National Dance Project: Production Grant Finalists

Sara smiles in front of a plain backdorp in a tan sweater
Former Program Director, Dance
NEFA

Each year, the National Dance Project awards 18 Production Grants to support the creation of new dance works that will tour the U.S. NDP Production Grants provide a full package of support to artists and companies that includes up to $45,000 to create a new work, approximately $10,000 in unrestricted general operating support, and up to $35,000 in tour subsidies to U.S. presenting organizations that bring the new work to their communities.

Recently, the NDP panel of Advisors  met in New York for the first of two highly competitive rounds. Over two days of lengthy and intense discussion, the panel reviewed 118 preliminary applications received from artists and companies across the country.

We are thrilled to announce the 37 finalists advanced to the final round for 2016. Each applicant will work with an NDP Advisor over the course of the next month to prepare their full proposal. NDP Advisors can provide feedback on the proposal narrative, work sample selections, tour planning strategies, and budget development to help applicants submit the strongest proposal possible for review in June.
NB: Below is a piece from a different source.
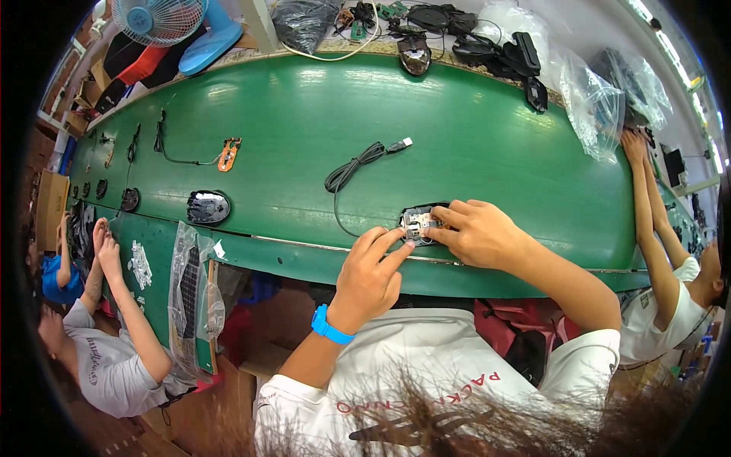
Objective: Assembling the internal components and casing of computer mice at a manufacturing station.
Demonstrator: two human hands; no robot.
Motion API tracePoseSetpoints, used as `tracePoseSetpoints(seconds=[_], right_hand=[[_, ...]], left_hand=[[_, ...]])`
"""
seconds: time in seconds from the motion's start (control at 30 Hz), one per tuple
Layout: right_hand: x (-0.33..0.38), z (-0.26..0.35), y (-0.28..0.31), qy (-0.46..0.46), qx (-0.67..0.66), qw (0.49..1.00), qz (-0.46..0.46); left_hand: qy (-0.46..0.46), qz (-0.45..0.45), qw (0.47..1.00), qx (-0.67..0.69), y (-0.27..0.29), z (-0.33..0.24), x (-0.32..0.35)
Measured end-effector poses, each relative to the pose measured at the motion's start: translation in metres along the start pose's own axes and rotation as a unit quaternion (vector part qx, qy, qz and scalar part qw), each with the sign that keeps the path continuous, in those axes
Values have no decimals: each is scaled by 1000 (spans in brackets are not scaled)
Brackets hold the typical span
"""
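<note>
An opened computer mouse (417, 222) lies on the green work surface near its front edge, its inner board showing in a dark shell. My left hand (369, 276), with a blue band on the wrist, grips the mouse's left and near side between thumb and fingers. From the right, my right hand (483, 234) has its thumb and fingertips closed on the other end; they hide part of the shell. A bundled black cable (355, 167) runs from the mouse up to a USB plug (406, 142) lying beyond it.
Left of me lie a dark mouse shell (208, 207) and an orange circuit board (229, 154) with its cable. Mouse parts (414, 55) and plastic bags (592, 99) line the far ledge. A bagged keyboard (189, 293) lies left. Co-workers' arms (129, 293) reach in at both sides.
</note>
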State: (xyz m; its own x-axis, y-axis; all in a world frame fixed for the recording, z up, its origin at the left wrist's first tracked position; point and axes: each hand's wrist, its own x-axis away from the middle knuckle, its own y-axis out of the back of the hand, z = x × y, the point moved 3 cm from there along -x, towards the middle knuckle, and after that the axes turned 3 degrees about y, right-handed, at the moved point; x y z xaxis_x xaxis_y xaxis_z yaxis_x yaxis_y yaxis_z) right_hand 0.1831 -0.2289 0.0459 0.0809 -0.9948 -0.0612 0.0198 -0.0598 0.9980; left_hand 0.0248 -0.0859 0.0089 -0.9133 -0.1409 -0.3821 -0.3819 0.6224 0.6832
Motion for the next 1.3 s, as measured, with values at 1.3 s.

We encourage presenters, curators, and residency sites to learn more about each of the projects below, and look forward to announcing the 18 Production Grantees in July as NDP kicks off our 20th Anniversary season.
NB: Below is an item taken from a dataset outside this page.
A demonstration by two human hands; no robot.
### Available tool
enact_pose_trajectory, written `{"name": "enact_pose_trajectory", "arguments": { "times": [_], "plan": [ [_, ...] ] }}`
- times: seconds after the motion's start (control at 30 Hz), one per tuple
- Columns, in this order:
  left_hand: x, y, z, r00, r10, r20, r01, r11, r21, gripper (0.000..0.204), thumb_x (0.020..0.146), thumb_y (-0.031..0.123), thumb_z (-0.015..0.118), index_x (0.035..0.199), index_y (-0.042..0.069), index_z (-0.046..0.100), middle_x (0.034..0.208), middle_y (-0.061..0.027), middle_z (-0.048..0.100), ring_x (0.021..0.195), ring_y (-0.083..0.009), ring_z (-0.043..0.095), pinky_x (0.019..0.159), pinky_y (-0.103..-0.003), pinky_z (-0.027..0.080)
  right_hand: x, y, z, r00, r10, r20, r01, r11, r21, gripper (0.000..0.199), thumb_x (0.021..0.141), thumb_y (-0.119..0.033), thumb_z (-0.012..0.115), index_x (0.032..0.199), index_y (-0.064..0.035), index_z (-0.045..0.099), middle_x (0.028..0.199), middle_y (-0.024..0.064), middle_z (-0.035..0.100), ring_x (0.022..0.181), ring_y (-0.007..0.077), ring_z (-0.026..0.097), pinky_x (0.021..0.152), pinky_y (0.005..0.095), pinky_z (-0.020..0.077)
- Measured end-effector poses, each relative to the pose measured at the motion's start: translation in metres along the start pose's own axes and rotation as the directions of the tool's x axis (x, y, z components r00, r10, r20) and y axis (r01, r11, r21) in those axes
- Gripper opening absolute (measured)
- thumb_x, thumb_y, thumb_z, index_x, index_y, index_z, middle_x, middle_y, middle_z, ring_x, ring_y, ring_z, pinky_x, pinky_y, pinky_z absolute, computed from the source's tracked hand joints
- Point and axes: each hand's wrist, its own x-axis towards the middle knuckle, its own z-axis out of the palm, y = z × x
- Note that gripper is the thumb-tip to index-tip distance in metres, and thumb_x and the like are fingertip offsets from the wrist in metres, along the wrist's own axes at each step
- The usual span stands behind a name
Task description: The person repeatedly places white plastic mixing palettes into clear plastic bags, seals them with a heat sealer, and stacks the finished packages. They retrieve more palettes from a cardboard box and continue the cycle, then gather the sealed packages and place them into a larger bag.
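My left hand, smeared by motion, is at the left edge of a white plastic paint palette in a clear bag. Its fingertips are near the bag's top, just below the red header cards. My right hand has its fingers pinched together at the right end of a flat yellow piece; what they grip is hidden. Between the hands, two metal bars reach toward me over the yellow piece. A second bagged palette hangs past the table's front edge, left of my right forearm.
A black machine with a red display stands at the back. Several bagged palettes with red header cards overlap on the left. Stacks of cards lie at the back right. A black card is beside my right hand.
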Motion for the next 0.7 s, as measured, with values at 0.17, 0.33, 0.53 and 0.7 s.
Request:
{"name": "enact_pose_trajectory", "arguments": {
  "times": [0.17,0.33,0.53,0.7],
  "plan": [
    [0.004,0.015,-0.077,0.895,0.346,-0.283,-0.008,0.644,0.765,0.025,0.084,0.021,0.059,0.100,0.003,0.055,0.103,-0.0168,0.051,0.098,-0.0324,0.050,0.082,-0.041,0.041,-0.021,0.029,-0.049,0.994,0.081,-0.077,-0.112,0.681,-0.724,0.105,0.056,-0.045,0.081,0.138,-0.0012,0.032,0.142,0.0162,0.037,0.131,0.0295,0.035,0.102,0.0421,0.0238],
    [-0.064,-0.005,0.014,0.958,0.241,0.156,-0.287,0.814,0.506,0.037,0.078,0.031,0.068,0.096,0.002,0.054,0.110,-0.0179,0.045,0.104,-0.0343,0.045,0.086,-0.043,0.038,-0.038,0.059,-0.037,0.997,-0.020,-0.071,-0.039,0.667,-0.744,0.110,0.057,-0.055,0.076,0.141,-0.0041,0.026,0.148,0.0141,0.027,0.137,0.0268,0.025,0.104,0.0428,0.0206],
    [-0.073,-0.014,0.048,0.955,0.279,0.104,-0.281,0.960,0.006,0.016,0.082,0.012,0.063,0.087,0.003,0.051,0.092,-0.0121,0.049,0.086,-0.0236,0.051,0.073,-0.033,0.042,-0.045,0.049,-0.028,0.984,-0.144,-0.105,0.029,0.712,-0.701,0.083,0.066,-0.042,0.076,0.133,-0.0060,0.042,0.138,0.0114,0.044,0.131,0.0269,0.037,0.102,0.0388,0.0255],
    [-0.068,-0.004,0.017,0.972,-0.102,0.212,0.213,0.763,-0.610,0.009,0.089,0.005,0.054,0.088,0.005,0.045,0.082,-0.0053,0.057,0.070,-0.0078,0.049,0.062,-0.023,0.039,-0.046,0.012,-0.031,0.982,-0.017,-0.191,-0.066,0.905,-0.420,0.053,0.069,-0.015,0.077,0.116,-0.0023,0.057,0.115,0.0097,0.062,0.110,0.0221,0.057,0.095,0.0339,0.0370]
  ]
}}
2016 National Dance Project Final Round Applicants

Alice Gosti, Seattle, WA
Material Deviance In Contemporary American Culture (MDICAC) is an immersive installation, dance performance, and communal ritual. It grapples with the complexity of living in an object based society where we define our identity through the objects we own. The performance interweaves the stories and physical histories of immigrants and refugees who carry their homes on their shoulders, hoarders who compulsively accumulate anything and everything, and America’s growing homeless population. MDICAC includes dance, video, 3D mapping, and installation.

Alonzo King LINES Ballet, San Francisco, CA
Alonzo King, in collaboration with poet and endangered language documentarian Bob Holman, will create a 30-minute ballet with a sound score compilation of text selected from Holman's collection of recordings from members of communities with at-risk languages and music played on ancient instruments. The movement and choreography will be inspired by the text, in its meaning and its timbre, sonority, and tempo. Alonzo King LINES Ballet will premiere the work in May 2017, and then tour the project in 2018-2019.

Ballet Hispánico, New York, NY
Lopez Ochoa’s new work Línea Recta will explore an intriguing aspect of flamenco dance: the conspicuous absence of physical partnering within the tradition. While maintaining the integrity and hallmark passion of the genre, Lopez Ochoa will imagine and invent an original, explosive pure movement language that introduces intricate partnering into the Spanish art form through six pairs of dancers. Adding to the intensity of the work will be the soulful music of Eric Vaarzon Morel performed live by the virtuosic classical guitarist Pablo Villegas.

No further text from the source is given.